“Your mouth is open,” Beka said, a tad acerbically. “Need something else?”
He closed his mouth with a snap and nodded, completely speechless. He had to have imagined that. Or it was some kind of trick. That was it—it was a trick. Crazy people did all sorts of things to support their version of reality. She must have somehow arranged that stunt ahead of time.
“How about if I pick something?” he asked.
“Sure,” she said, cool as a rock. “Go for it.”
“Okay,” Marcus said, wracking his brain to come up with something completely impossible. Maybe if he could get her to face reality, it would help her to snap out of this. He leaned down and picked up a pillow from where it had fallen—or been shoved—onto the floor during their passionate lovemaking. “Can you turn this into, oh, I don’t know, a bird?”
She raised an eyebrow, but took the pillow out of his hands. “I can’t change an inanimate object into a living being; no witch has that kind of power,” she said.
Aha!
“But I can make it seem like a bird, if that would help.” She tossed the pillow up into the air, making some kind of swirling gesture with two fingers on her right hand as she did so. As he watched in stunned amazement, the pillow became a vivid crimson cardinal that flew across the room before coming to rest on a countertop and returning to its original form. It even sang a few melodic notes along the way.
“What the—”
“I’m sorry,” Beka said. “I know it is a lot to take in. But if we were going to have any chance together at all, you had to know the truth.”
Marcus felt like he’d been standing too close to a mortar strike; as if the ground underneath his feet suddenly shook and disintegrated, filling what had moments before been clear air with sharp and deadly debris. Nothing was what he had thought it was. Least of all Beka.
“The truth?” he said, raising his voice as he got out of bed and started pulling on clothing as fast as he could. Shock made his head spin. “You wouldn’t know the truth if it hit you over the head with a brick. I can’t believe you let things get this far without telling me you’re some kind of magical creature out of a storybook. Does anyone else know?” He spun around and stared at her, tee shirt crushed in his hand. “Does Kesh?”
Beka dropped her gaze. “Yes. Kesh knows. But I didn’t tell him. I mean, he’s always known.”
Marcus jammed the shirt on over his head, not caring that it was inside out. “What, is he a Baba Yaga too?”
“No,” Beka said. He could tell he was upsetting her, but at the moment, he couldn’t bring himself to care.
“Baba Yagas are always women,” she said. “Kesh is a Selkie.”
“A Selkie. Like the people who can turn into seals. My da used to tell stories about them too.”

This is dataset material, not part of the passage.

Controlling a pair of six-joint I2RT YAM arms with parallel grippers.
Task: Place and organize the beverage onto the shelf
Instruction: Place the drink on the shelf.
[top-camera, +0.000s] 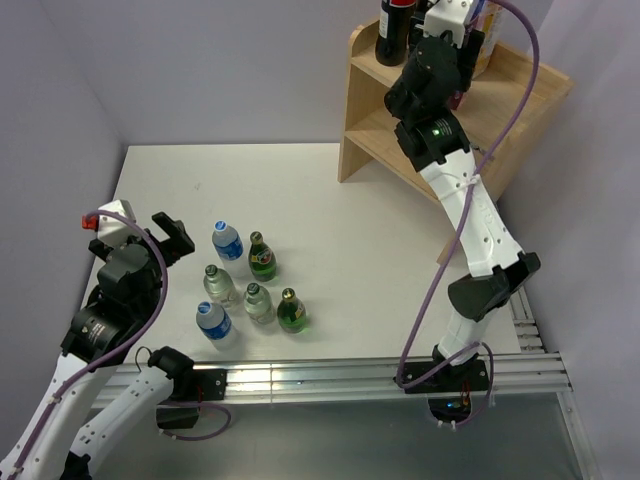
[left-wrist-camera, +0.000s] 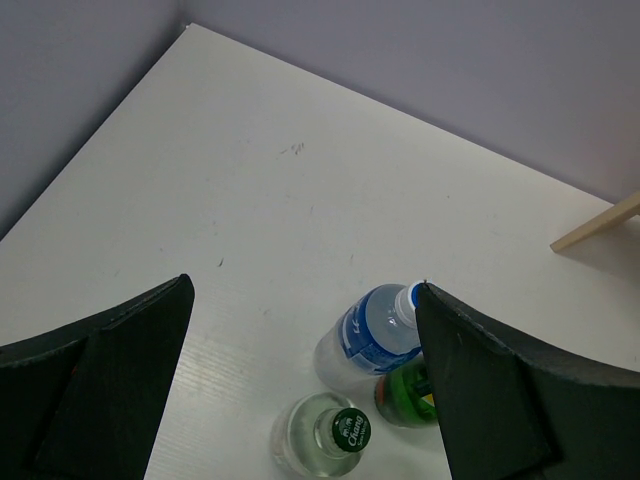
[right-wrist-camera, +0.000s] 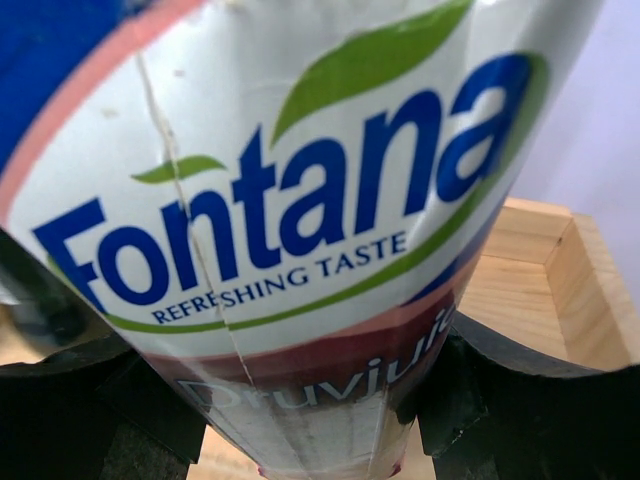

“More like seals that can turn into people,” she said, then brushed away the correction with a wave. “It doesn’t matter. But yes, Kesh is a Selkie. Um, a Selkie prince, actually. So he knows what I am. But nobody else does. I mean, nobody who isn’t magical.”
A freaking prince. It figured. He never had a chance, did he? “Well, I’m sure as hell not a prince,” Marcus growled, shoving his feet into his shoes. “But I can do magic.”
“You can?” Beka looked startled, confused, and hopeful, all at once.
He took one more moment to look at her, so beautiful, so treacherous. Thank goodness he hadn’t let her get any closer to his heart.
“Yes,” he said. “I can make myself disappear out of your life.”
He turned and walked away, stomping across the bus to the door and slamming it open with a shuddering crash. He turned around long enough to see one shimmering tear glide over pale skin to hang, quivering like a frightened faun, before falling in slow motion to the half-empty bed.
“And I expect you to stay away from me, my father, and the boat,” he said. “Whatever the hell you’re really up to, I want nothing to do with it. Or you.”
He should have known better, he told himself as he got into his Jeep, feeling shocked and betrayed by the magnitude of the secrets she’d been keeping from him, just when he thought he was coming to know the real Beka. All the things he’d been sure were lies were true. And the one thing he’d been sure was true was a lie.
If life was a fairy tale, his was never going to have a happy ending.
* * *
BEKA GOT DRESSED methodically and folded the futon back into a couch. The air inside the bus smelled like passion and heat and exertion; her skin still held the scent of Marcus. Every time she moved she could feel the pleasant ache of unaccustomed activity between her legs and in the heaviness of her breasts. It should have been glorious. Instead, it was hell. Finally, she just gave up and sat on the floor in the kitchen, hugging her legs and letting the tears seep into her already sodden tee shirt.